普通工匠二十两,军工大师五十两,一趟船哪怕只夹带三五个大师傅,再搭十来个普通工匠,一趟就能捞小两百两白银。
这还只是辛苦费,工匠的薪资是林墨这边另发,跟他没关系。
这利润,比正经做三趟蔗糖贸易还高。
可风险也确实大。
军工工匠是东印度公司严令禁止外流的,一旦败露,可不是撤职那么简单,搞不好还要吃官司。
“军工匠人风险太大了。”
范德伦皱着眉摇头,装作为难的样子。
“巴达维亚盯得紧,船上人员名册查得严,普通手艺人混在水手里面还好说,铸炮、造枪的师傅,弄过来太容易出事。”
陈默心里暗笑,知道这是讨价还价的路数,也不戳破,只顺着他的话道。
“风险大,所以价码才高。要是没风险,我们直接找贵国总督谈了,何必找范主管?您在商馆主事这么多年,路子肯定比我们宽。”
“到时候登船的时候把船员名册改一改,给工匠安个水手、杂役的名头,登岛的时候趁夜用小船接走,神不知鬼不觉,哪那么容易出事?”
他又补了句,语气轻描淡写,却带着点施压的意思。
“实不相瞒,我们城主也派人去吕宋找西班牙人谈了。西班牙人虽说跟我们有过节,但生意归生意,银子摆在眼前,没人会跟钱过不去。只不过我们城主觉得,荷兰人做事更稳妥,优先想着跟您合作。您要是实在为难,我们也不勉强,大不了多花点时间,跟西班牙人慢慢磨。”
这话一出口,范德伦立刻坐不住了。
西班牙人!要是这笔生意被西班牙人抢了去,不光是少赚银子的事,等于让对手多了一条补充工匠、技术的路子,日后台湾的火器、战船只会越来越强,西班牙人从中得利,荷兰在南洋的优势就更不稳了。

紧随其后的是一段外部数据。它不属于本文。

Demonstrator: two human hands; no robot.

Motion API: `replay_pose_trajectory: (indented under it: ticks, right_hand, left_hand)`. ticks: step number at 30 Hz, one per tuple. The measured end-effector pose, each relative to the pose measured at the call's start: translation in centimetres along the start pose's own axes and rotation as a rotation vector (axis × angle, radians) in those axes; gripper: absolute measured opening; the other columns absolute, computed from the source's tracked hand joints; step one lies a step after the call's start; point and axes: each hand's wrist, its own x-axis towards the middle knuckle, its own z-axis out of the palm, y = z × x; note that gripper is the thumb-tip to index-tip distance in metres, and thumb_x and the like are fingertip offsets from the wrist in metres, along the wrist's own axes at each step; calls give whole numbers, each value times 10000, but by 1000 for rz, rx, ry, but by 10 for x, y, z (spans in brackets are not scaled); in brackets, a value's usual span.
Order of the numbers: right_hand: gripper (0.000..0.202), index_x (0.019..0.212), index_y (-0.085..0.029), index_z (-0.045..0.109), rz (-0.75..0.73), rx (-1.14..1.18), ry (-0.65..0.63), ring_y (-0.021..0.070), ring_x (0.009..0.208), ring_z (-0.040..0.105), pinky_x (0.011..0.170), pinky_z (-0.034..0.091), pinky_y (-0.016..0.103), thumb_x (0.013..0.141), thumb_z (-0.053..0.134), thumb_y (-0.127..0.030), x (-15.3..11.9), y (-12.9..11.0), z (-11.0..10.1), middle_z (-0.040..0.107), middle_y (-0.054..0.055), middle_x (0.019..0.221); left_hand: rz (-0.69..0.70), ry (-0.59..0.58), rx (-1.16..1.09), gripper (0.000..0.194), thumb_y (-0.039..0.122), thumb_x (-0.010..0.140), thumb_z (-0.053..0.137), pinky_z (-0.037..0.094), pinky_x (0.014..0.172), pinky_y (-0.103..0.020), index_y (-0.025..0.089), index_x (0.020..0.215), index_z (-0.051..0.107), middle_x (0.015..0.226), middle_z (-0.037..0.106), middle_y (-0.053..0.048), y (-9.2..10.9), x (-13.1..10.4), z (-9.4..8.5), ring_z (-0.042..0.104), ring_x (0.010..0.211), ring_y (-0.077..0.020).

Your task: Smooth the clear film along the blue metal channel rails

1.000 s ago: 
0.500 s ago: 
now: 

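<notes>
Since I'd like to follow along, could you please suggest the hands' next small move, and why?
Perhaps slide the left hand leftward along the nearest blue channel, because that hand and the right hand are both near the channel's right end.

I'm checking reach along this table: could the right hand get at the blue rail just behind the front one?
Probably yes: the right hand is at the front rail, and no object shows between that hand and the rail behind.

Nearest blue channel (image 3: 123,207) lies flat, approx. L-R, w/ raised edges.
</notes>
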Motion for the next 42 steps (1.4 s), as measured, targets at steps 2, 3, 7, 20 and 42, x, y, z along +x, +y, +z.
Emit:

“陈管事别急。”范德伦立刻换了语气,身体往前倾了倾。
“不是我不接,是这事得仔细筹划,不能莽撞。普通工匠没问题,我可以安排,想来每次带个三五个人,混在船员里,不容易暴露。军工大师得慢慢找,欧洲本土过来的船少,合适的人也不多,不能急。”